“The Sin of Certainty” by Pete Enns

Pete Enns’ “The Sin of Certainty”

Ken Ham’s Answers in Genesis (AiG) is symptomatic of an addiction wreaking havoc in Protestantism, and particularly in Southern Evangelicalism. Ken Ham is just one leader of the many cults of convenient answers that seeks to maintain its relevancy by supplying dogmatic answers to each and every question available.

Modern evangelicals and Christians in general seem to be obsessed with having cute answers to every question available (See Ligonier Ministry’s “Table Talk” issue “Giving an Answer”). Maybe it has to do with the anti-worldliness-defense, culture-war-waging, or atheist-evangelizing training exercise mentalities, but there is nonetheless far too much of a focus on always having an answer, regardless of whether or not it is right or even remotely grounded in reality. Dr. Peter Enns writes about such cultish mentalities in his recent book “The Sin of Certainty” which goes through the development of this mentality and diagnoses it and its many symptoms for what it really is: a lack of faith in God.

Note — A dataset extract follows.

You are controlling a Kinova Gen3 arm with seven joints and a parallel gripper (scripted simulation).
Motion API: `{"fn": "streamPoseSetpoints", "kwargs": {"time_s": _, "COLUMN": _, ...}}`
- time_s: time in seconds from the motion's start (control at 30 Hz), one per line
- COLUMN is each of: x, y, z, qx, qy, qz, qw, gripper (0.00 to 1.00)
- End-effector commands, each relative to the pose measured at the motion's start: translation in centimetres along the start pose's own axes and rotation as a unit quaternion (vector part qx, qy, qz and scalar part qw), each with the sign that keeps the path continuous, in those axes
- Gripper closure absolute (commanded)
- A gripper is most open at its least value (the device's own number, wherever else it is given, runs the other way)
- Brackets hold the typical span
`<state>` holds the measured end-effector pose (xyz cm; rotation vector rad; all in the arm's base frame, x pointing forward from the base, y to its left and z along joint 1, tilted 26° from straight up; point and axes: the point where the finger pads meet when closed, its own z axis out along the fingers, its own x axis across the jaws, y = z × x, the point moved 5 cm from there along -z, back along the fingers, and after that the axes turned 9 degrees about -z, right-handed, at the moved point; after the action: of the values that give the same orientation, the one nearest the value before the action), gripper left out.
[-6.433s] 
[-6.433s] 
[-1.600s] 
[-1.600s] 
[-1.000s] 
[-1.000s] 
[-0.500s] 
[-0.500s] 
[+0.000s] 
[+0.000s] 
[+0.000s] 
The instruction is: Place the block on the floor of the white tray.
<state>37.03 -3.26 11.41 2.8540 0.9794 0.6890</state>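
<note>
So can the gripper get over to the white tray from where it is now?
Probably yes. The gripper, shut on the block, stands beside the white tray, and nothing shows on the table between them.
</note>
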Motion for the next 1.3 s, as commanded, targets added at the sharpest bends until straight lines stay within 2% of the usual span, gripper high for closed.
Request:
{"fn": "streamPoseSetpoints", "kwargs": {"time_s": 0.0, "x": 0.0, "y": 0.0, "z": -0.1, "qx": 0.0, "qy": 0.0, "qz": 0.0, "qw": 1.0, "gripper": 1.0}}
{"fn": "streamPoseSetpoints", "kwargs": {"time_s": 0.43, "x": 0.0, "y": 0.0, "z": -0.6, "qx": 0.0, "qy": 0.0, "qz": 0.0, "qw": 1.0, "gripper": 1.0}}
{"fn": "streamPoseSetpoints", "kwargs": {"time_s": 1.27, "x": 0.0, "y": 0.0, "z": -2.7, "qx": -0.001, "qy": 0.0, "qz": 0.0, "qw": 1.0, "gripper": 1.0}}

The sin of certainty, Enns argues, is not having faith (placing one’s life and trust) in God but rather relying on one’s own understanding and ability to be right all the time. This obviously causes huge problems when issues of biblical interpretation or cultural context arise. The religiously motivated culture wars and most anti-scientific sentiment can be traced back to an unwillingness to think deeply about tough issues, sacrificing a relationship and trust in God for a mere bulleted list of supposed facts and self-evident truths whose presumed truth is the very bed-rock of self-esteem, morality and even existence.

Noah’s Ark according to AiG

Why are so many people so upset about evolution or the ideas of social welfare or climate change? They don’t fit in with their preconceived ideas and haven’t yet percolated into the dogma guarding “intelligentsia” of their preferred cult. Interestingly enough though these cults often do change their ideas to make them more palatable. For instance, Ken Ham has done a 180 degree turn on the idea of evolution. Ken Ham and AiG now claim that not only does evolution (the changing of one species into another) happen, but that it actually happens far more rapidly than any self-respecting scientist has ever proposed. AiG has made this policy change because they realized that there was no way to fit the millions of animal species into Noah’s Ark, but also that there simply isn’t enough time from 6000 years ago for there to be regular micro-evolutionary changes from a small set to what we see today. Therefore they have recently adopted the view that all life we see now in its myriad of diversity originated in a small subset of a few thousand species kept in the Ark (pictured) just a few thousand years ago. They traded one ridiculous idea (no speciation ever occurs) for an even crazier one (speciation happens millions of times more rapidly).

This is just one example of the hypocrisy inherent in Answer Cults, and I could go on, but the point Pete Enns tries to make is not that being in an Answer Cult is somehow wrong or bad for science, but that the entire underlying motive is sinful. Placing our hope in salvation in being right and having correct beliefs is contradictory to Christ’s offer of salvation through faith in Him. The world is far more complicated than we can understand, and God infinitely more so. Assuming that we can slap a convenient description and answer to life’s big questions is insulting to that majesty and power, whether it be from God-condemning atheist or God-defending fundamentalist.

Personally I have given up on trying to answer such questions. Whenever a fundamentalist friend asks me how I as a scientist can rectify the spiritual world with the naturalistic world I study empirically I just say that I don’t know and that I probably will not be able to any time soon and that I typically just assume Occam’s razor for most things. Whenever an atheist or agnostic friend asks me how I can rectify the evils of organized religion or the lack of empirical evidence for the core truths of Christianity I don’t try to smack them with Bible verses or anecdotal evidence and I typically agree with them that it is all strange and just appeal to the vastness and unknowability of reality, and sometimes invoke the historical personhood of Christ as a starting point at least. It is not very comforting, and it keeps me up at night pretty often, but it is far more comfortable than doing mental gymnastics at every turn to merely conform to some popular dogmatism.

On October 6th I will be joining The Liturgists in Boston for a Liturgists Gathering where a group of like-minded people join together to sing and talk about God without the labels and dogmatic creeds that are seemingly inescapable in other religious atmospheres. I will be sure to write about my time there, but in the mean time you can listen to their podcast here.

4 thoughts on ““The Sin of Certainty” by Pete Enns

  1. As someone who disagrees strongly with much of this, I do genuinely thank you for these posts. I’m currently reading Cornelius Van Til’s “A Survey of Christian Epistemology,” and I’ve got his “A Christian Theory of Knowledge” to follow with (after “The Pilgrim’s Progress,” which I’ve been putting of for far too long).

    Your arguments definitely give me things to think about as I read these.